Special Issue Timeline

  • November 12, 2021: Call for Abstracts released
  • December 1, 2021: Proposal Development Workshops begin
  • April 1, 2022: Abstract submissions opens
  • July 31, 2022: Early submission deadline (prioritized for publication)
  • October 15, 2022: Initial submissions for Articles and Notes close
  • December 1, 2022: Initial submissions for Dialogues close
  • December 15, 2022: Final accepted manuscripts due for Articles and Notes submissions

Despite a critical call a decade ago for research on the human performance of cybersecurity1 and various legislative attempts to spur research efforts to understand behavioral factors that affect cybersecurity technology and practice, there is still little published research into the role of the human practitioner in cybersecurity. Recent technical advances such as automation, ML and AI further highlight the gap in understanding human performance and knowing what knowledge or procedures are needed to optimize the interaction between practitioners and automated processes intended to protect and defend the nation. The Cybersecurity Skills Journal is seeking ideas and drafts for Articles, Notes and Dialogues that impact cybersecurity practice, improve learning, and advance the state of the cybersecurity workforce’s capability maturity and which arise from recent sponsored research. Abstracts may address any aspect of research into cybersecurity but must align with the Journal’s mission: emphasis should be placed on enhancing the capabilities of the cybersecurity practitioner, educator, or researcher, not on technology.
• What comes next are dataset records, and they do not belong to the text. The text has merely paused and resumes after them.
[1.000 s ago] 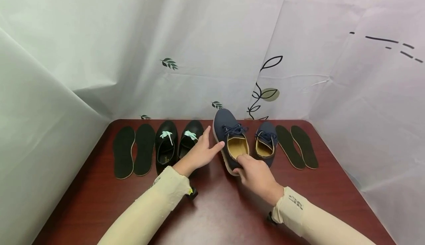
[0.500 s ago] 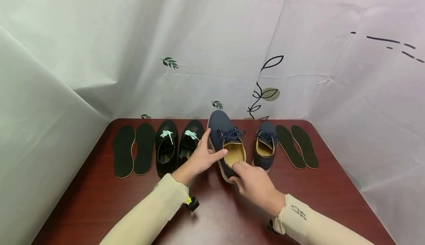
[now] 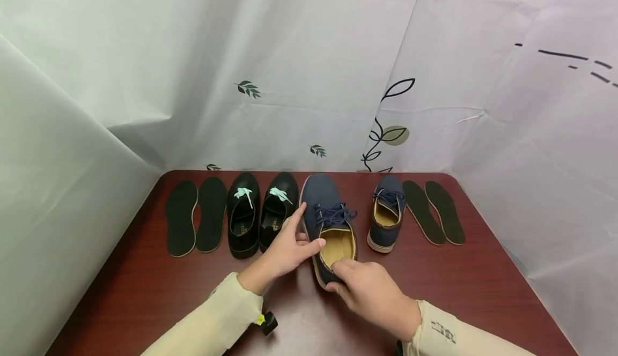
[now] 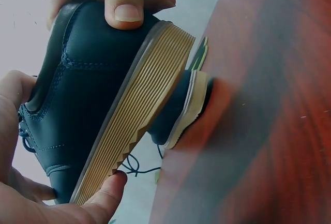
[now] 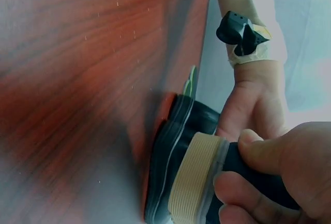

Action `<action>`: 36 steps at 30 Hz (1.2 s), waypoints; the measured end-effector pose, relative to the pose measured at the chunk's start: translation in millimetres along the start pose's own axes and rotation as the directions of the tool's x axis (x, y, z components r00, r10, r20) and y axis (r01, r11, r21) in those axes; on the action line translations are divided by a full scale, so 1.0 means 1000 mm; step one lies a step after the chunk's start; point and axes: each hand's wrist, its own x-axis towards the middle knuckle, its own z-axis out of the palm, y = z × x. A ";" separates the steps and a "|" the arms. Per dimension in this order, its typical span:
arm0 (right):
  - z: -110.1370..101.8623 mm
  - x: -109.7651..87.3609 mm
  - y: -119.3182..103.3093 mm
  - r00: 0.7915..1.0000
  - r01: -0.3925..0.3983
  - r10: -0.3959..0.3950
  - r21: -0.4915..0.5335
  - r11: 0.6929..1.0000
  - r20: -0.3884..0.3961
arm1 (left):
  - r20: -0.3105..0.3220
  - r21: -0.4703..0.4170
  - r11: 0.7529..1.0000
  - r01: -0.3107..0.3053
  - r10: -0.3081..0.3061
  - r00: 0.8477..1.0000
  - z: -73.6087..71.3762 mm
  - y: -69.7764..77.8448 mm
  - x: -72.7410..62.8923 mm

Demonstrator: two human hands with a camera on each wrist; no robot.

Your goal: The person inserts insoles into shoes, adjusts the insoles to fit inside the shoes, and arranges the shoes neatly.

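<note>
Both hands hold a navy lace-up shoe [image 3: 319,188] with a tan lining, its toe pointing toward the back wall. My right hand [image 3: 375,296] pinches the heel, thumb on the outside and fingers over the collar. At the shoe's left side, my left hand [image 3: 285,250] grips it near the opening; the left wrist view has a fingertip [image 4: 111,185] against the ribbed tan sole [image 4: 150,81]. That sole appears raised off the table in both wrist views. The matching navy shoe [image 3: 385,234] stands on the table to the right.
Two black shoes [image 3: 243,244] with mint laces stand left of the held shoe. Dark insoles [image 3: 181,219] lie in a pair at far left, and another pair of insoles [image 3: 425,214] at far right. White printed sheeting [image 3: 309,77] surrounds the reddish-brown table [image 3: 309,334].
The held navy shoe has come toward me, lower and slightly left, away from its mate. My left hand has moved from beside it to gripping its side; the right hand keeps the heel.
</note>
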 end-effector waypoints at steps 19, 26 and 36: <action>0.009 -0.014 -0.023 0.940 -0.096 0.024 0.198 0.976 0.340 | 0.101 0.073 0.996 0.045 -0.053 0.994 -0.002 -0.030 -0.029; 0.018 -0.015 -0.022 0.939 -0.091 0.014 0.207 0.974 0.345 | 0.099 0.147 0.988 0.051 -0.066 0.993 -0.001 -0.034 -0.026; 0.030 -0.018 -0.025 0.958 -0.058 -0.006 0.211 0.976 0.288 | 0.014 0.379 0.925 0.036 -0.045 0.999 0.001 -0.038 -0.029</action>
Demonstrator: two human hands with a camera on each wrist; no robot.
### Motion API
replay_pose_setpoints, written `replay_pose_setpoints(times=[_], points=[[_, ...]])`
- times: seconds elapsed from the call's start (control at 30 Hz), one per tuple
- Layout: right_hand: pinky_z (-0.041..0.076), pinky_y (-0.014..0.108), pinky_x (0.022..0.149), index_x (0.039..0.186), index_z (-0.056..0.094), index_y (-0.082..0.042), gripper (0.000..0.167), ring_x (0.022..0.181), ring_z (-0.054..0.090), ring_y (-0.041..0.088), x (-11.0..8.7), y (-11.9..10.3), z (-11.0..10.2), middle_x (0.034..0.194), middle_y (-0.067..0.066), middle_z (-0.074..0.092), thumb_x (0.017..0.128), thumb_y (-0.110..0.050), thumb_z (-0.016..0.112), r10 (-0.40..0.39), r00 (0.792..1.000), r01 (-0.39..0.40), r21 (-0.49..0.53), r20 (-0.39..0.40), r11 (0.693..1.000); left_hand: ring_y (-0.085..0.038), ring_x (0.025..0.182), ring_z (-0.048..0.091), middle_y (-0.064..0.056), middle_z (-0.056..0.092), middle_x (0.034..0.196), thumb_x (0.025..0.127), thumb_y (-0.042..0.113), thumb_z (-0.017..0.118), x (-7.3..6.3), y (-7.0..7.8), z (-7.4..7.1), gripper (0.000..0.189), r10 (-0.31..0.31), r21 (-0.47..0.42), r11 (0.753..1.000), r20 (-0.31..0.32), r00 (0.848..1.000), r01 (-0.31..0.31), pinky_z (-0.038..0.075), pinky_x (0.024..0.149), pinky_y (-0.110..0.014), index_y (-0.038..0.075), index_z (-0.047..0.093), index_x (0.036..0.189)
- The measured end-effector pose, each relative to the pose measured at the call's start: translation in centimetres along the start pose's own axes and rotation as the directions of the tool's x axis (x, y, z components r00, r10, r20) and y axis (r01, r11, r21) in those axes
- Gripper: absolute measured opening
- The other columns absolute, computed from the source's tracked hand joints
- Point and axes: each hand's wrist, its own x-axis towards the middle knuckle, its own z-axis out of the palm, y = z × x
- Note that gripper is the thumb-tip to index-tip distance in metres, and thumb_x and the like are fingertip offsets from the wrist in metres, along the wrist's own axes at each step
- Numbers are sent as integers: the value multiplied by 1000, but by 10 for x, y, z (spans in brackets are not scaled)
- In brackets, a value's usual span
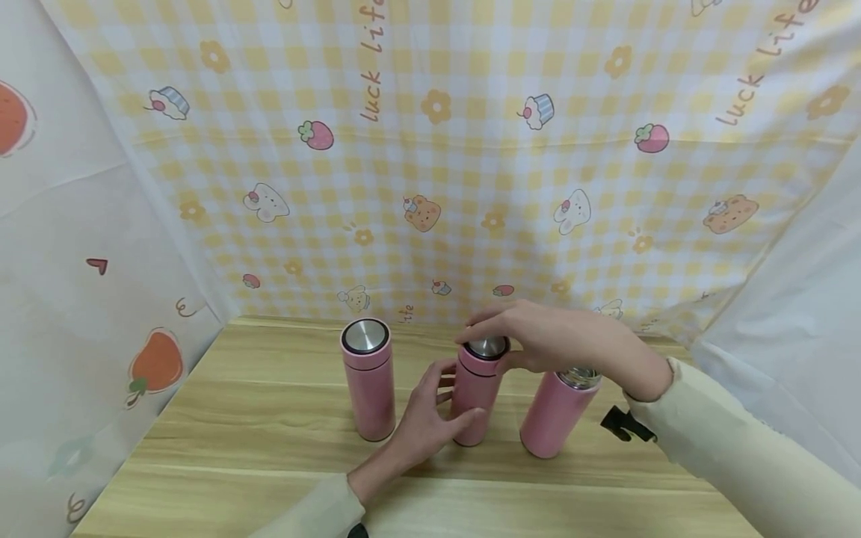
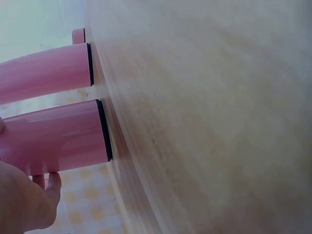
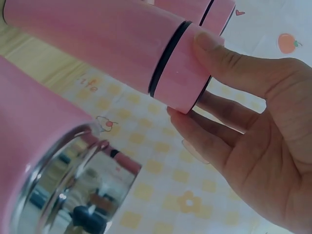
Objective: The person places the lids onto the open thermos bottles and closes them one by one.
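Three pink thermos flasks stand on the table. My left hand (image 1: 430, 418) is round the body of the middle thermos flask (image 1: 473, 403), thumb on the near side. From above, my right hand (image 1: 545, 336) grips this flask's lid (image 3: 183, 68), with the thumb on one side and fingertips at the opposite edge. The lid sits on the flask, a dark ring showing at the seam. The right thermos flask (image 1: 554, 418) has its bare metal neck (image 3: 78, 180) exposed under my right wrist. At the left, another thermos flask (image 1: 372, 388) wears its steel-topped lid.
The wood-grain table (image 1: 269, 418) ends at a yellow checked cloth (image 1: 403, 172) behind and a white printed cloth (image 1: 101, 224) on the left. A small pink round piece (image 2: 79, 35) rests on the table beyond the flasks in the left wrist view.
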Motion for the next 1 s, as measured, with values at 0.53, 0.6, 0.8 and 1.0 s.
replay_pose_setpoints(times=[0.53, 0.6, 0.8, 1.0], points=[[55, 29, 82, 138, 65, -10, 54, 111, 61, 23, 3, -9, 2, 134, 6, 59, 87, -8, 82, 58, 998, -58, -114, -3, 992, -31, 116, 58, -10, 52, 133, 86, 2, 81, -1, 1, 2, 65, -7, -1, 1000, -20, 1000, 7, 53, 96, -45, 4, 45, 140], [55, 29, 81, 137, 65, -10, 52, 105, 62, 20, 3, -9, 2, 131, 6, 60, 87, -8, 82, 48, 999, -49, -118, -11, 992, -32, 116, 58, -10, 52, 133, 86, 2, 81, -1, 1, 2, 65, -12, 1, 1000, -21, 1000, 12, 53, 96, -45, 5, 45, 140], [54, 28, 78, 136, 66, -11, 50, 96, 60, 15, 4, -9, 3, 123, 3, 61, 89, -15, 81, 49, 998, -52, -103, -27, 993, -32, 116, 58, -10, 52, 133, 86, 2, 81, -1, 1, 2, 66, -11, 3, 1000, -20, 1000, 11, 53, 96, -45, 4, 45, 140], [53, 28, 76, 137, 65, -14, 52, 91, 59, 14, 6, -9, 3, 117, 2, 61, 89, -23, 82, 85, 996, -86, -109, -10, 990, -31, 117, 57, -11, 52, 133, 86, 2, 82, -1, 0, 1, 66, -10, 3, 1000, -14, 1000, 10, 53, 96, -44, 4, 44, 141]])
CSJ seeks submissions in the following areas (non-exclusive list):

  • Theoretical/conceptual research with implications for capabilities of the cybersecurity workforce
  • Systematic investigations that analyze, evaluate, improve, and measure the human operator’s techniques, tactics and procedures (TTPs) including, but not limited to, the use of technologies
  • In-depth, systematic reviews of the research and literature in specific areas of evidence-based practice of cybersecurity by practitioners, educators, and researchers
  • Case studies or other qualitative analyses demonstrating the application of innovative tactics, techniques and protocols which highlight critical or often overlooked skill requirements for cybersecurity professionals
  • Research on cybersecurity professional practice and performance requirements
  • Unique challenges encountered by cybersecurity professionals in applying their knowledge, skill, and abilities
  • Instructional designs or materials, assessments, or practice/challenge lab designs that may raise capability maturity in students or professionals
  • Design and deployment of instructional systems that raise capability maturity

The Cybersecurity Skills Journal uses a two-step submission process designed to encourage submission of abstracts aligned with the Journal’s mission. Prospective authors are highly encouraged to review the Overview Presentation link below to understand the different paper types and submission requirements.

Detailed specifications for practice, instructional design, or research section manuscripts are available in the Manuscript Content Guidelines. Abstracts on technical solutions that lack a substantive contribution for improving or teaching skillful performance of cybersecurity job functions and roles do not align with the Journal’s mission and will not be considered.